A travel-planning workflow has these agent steps with dependencies: a planner (no input deps); three parallel searchers for flights, hotels, and activities (each depends only on the planner); a budget agent that depends on all three searchers; and a writer that depends on the budget agent. Each call takes one unit of time. (a) Draw the DAG. (b) Identify the critical path and give its length. (c) State the wall-clock time on unlimited machines and on a single machine, and compute the maximum possible speedup. (d) Explain why adding a fourth searcher (say, for restaurants, also depending only on the planner) raises the cost but not the latency.

Exercise 32.4.2: Add a Straggler and a Timeout Coding

Modify Code 32.4.1 so that one of the eight researchers is a straggler whose latency is five times the others (give that single call a longer sleep). First measure the parallel wall-clock and confirm that the fan-in barrier is now governed by the straggler, not the fast agents. Then wrap each researcher call with a timeout (using concurrent.futures futures and result(timeout=...)), have the aggregator proceed with whatever returned in time, and measure the new wall-clock. Report the latency-versus-completeness trade-off: how much faster did the timeout make the workflow, and how many researcher results were dropped?

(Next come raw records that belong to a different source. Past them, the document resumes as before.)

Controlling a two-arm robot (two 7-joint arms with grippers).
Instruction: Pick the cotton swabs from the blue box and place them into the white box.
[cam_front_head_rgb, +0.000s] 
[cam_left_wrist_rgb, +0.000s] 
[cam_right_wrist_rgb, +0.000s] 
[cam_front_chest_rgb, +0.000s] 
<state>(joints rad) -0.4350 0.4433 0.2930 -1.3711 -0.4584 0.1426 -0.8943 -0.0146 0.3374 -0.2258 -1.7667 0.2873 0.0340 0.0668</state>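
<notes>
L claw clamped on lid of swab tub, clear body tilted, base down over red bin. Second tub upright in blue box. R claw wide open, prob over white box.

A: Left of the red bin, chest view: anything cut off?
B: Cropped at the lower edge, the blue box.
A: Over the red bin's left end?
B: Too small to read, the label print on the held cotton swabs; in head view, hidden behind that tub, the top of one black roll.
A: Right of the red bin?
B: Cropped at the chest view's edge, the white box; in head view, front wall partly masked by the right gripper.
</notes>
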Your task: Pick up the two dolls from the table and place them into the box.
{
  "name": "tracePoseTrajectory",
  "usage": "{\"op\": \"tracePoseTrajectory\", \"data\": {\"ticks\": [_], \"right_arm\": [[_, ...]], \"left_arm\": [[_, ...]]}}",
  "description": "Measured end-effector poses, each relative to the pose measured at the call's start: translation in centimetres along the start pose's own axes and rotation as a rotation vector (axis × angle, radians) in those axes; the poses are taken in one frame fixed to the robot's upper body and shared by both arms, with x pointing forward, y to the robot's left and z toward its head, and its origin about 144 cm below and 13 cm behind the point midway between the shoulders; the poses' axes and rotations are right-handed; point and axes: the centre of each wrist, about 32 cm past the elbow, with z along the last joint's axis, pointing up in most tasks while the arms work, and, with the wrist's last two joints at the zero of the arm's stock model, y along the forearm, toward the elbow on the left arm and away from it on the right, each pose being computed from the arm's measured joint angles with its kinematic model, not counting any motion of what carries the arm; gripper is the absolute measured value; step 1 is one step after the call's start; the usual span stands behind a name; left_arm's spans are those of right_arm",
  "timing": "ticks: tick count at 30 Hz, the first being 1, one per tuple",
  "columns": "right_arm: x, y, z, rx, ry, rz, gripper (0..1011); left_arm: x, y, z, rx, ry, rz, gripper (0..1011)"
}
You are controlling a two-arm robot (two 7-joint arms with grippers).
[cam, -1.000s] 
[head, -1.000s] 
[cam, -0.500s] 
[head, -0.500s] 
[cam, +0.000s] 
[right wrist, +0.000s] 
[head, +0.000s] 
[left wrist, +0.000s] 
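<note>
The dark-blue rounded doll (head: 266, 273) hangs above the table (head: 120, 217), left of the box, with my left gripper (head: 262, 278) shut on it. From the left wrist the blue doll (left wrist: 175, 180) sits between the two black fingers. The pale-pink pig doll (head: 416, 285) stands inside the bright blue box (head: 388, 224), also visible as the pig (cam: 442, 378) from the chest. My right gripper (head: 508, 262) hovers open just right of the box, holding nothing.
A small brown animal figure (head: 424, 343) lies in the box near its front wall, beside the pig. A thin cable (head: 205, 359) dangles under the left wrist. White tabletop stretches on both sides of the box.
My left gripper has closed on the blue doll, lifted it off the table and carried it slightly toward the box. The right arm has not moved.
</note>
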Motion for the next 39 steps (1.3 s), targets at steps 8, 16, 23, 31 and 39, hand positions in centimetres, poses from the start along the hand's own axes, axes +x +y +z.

Exercise 32.4.3: When Does Fan-Out Stop Helping? Analysis

Using the Amdahl form $T(K) = T_s + T_p/K$, model a workflow whose serial portion is a planner plus an aggregator (two call-latencies) and whose parallel portion is $K$ researcher calls of one latency each, so $T_p = K$ before parallelization. (a) Write $T(K)$ and the speedup $S(K)$ as functions of $K$, and show that $S(K)$ grows without bound while $T(K)$ converges. (b) The aggregator's own latency grows with $K$ because it must read $K$ results; model it as $T_s = 1 + cK$ for a small constant $c$ and find the $K$ that minimizes $T(K)$. (c) Interpret the result: explain why, once the aggregator's read cost is counted, an unboundedly wide fan-out eventually increases latency, and connect this to the straggler and barrier discussion of Section 2.